Dataset HAVE includes id values and a character variable of names. Values in names are usually missing. If names is missing for all values of an id EXCEPT one, the obs for IDs with missing values in names can be deleted. If names is completely missing for all id of a certain value (like id = 2 or 5 below), one record for this id value must be preserved.

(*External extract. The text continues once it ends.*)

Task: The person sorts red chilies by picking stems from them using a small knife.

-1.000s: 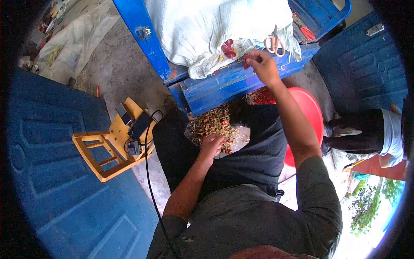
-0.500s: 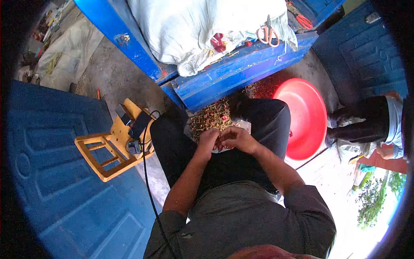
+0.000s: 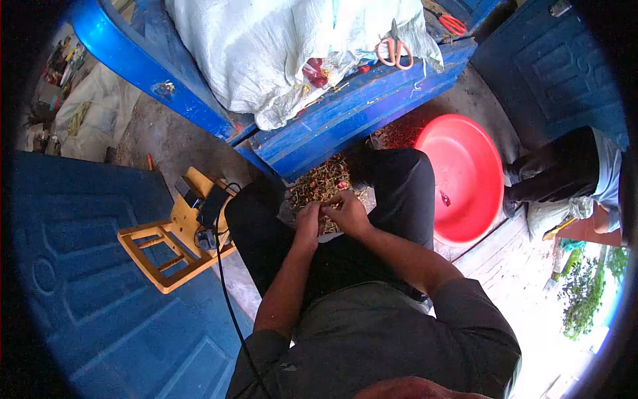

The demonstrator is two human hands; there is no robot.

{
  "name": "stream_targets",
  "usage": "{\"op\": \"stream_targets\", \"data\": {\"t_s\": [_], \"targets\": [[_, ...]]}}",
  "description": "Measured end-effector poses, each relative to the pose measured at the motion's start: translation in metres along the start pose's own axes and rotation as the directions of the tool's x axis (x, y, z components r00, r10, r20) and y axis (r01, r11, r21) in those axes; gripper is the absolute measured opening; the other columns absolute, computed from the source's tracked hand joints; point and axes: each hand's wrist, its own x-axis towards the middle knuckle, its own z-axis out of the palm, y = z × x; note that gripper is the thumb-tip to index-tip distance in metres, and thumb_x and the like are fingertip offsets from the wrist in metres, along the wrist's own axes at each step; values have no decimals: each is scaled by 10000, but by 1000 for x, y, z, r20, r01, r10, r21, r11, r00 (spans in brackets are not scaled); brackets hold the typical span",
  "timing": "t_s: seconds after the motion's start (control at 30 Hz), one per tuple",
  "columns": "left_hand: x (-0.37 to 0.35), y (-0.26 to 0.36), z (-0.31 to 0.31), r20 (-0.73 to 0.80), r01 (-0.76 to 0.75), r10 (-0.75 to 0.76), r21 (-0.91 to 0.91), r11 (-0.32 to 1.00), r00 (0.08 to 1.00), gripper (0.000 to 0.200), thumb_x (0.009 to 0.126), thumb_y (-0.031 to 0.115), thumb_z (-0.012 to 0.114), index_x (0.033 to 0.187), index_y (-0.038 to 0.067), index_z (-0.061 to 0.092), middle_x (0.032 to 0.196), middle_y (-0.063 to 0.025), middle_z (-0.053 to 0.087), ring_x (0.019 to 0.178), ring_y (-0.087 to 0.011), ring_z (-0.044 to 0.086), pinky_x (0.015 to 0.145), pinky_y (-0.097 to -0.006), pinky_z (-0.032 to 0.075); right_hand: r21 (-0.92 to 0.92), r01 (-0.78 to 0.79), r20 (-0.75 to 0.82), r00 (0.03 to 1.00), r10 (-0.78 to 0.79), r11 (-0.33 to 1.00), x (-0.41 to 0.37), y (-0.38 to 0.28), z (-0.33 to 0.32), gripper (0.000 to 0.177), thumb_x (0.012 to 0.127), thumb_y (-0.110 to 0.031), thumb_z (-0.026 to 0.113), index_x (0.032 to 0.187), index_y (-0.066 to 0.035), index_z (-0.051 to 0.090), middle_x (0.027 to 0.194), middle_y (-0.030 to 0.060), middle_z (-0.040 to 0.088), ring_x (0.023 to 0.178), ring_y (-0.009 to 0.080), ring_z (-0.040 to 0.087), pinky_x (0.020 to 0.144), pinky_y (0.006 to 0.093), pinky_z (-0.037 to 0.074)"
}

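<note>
Between my knees lies a heap of thin yellow-brown stems with red bits. My left hand is at the near edge of this heap, its fingers closed and pointing forward. Beside it my right hand bends inward, thumb and fingers pinched together against the left fingertips. Whatever is between the fingers is too small and too covered to make out. To the right of my knee stands a wide red basin with a small dark red piece inside.
Ahead is a blue wooden bench bearing a white woven sack, pink-handled scissors and a red-handled tool. A yellow wooden stool with devices and a black cable stands left. Another person's legs are at right.
The view has shifted slightly, moving the bench leftward in the picture. My hands stay together over the near side of the heap, fingers slightly rearranged. A dark red piece shows more plainly in the basin.
</note>
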Motion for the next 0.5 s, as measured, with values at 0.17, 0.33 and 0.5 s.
{"op": "stream_targets", "data": {"t_s": [0.17,0.33,0.5], "targets": [[-15,14,13,30,82,-85,79,993,996,194,975,252,523,1020,80,602,738,19,487,550,-89,407,502,-270,372,-7,-119,94,988,119,993,12,15,-4,388,799,-257,759,1060,14,664,1053,157,662,894,214,645,771,331,516],[-25,33,17,53,116,-120,64,991,991,209,963,227,538,1095,72,587,697,32,477,551,-68,413,470,-257,327,293,-206,270,954,126,934,34,11,-62,401,850,-151,716,1214,-11,621,1030,77,669,959,157,629,852,330,514],[-24,29,10,185,131,-115,-76,988,976,196,962,204,554,1099,63,559,687,31,472,523,-76,398,456,-260,322,-239,360,-540,723,-431,902,157,-74,-188,304,828,-224,762,993,12,668,895,155,681,842,271,663,783,369,525]]}}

In other words, I need to turn HAVE:
id names
1
1
1 Matt, Lisa, Dan
1
2
2
2
3
3
3 Emily, Nate
3
4
4
4 Bob
5
into WANT:
id names
1 Matt, Lisa, Dan
2
3 Emily, Nate
4 Bob
5
I currently do this by deleting all records where names is missing, then merging the results onto a new dataset KEY with one variable id that contains all original values (1, 2, 3, 4, and 5):
data WANT_pre;
set HAVE;
if names = " " then delete;
run;
data WANT;
merge KEY
WANT_pre;
by id;
run;
This is ideal for HAVE because I know that id is a set of numeric values ranging from 1 to 5. But I am less sure how I could do this efficiently (A) on a much larger file, and (B) if if I couldn't simply create an id KEY dataset by counting from 1 to n. If your HAVE had a few million observations and your id values were more complex (e.g., hexadecimal values like XR4GN), how would you produce WANT?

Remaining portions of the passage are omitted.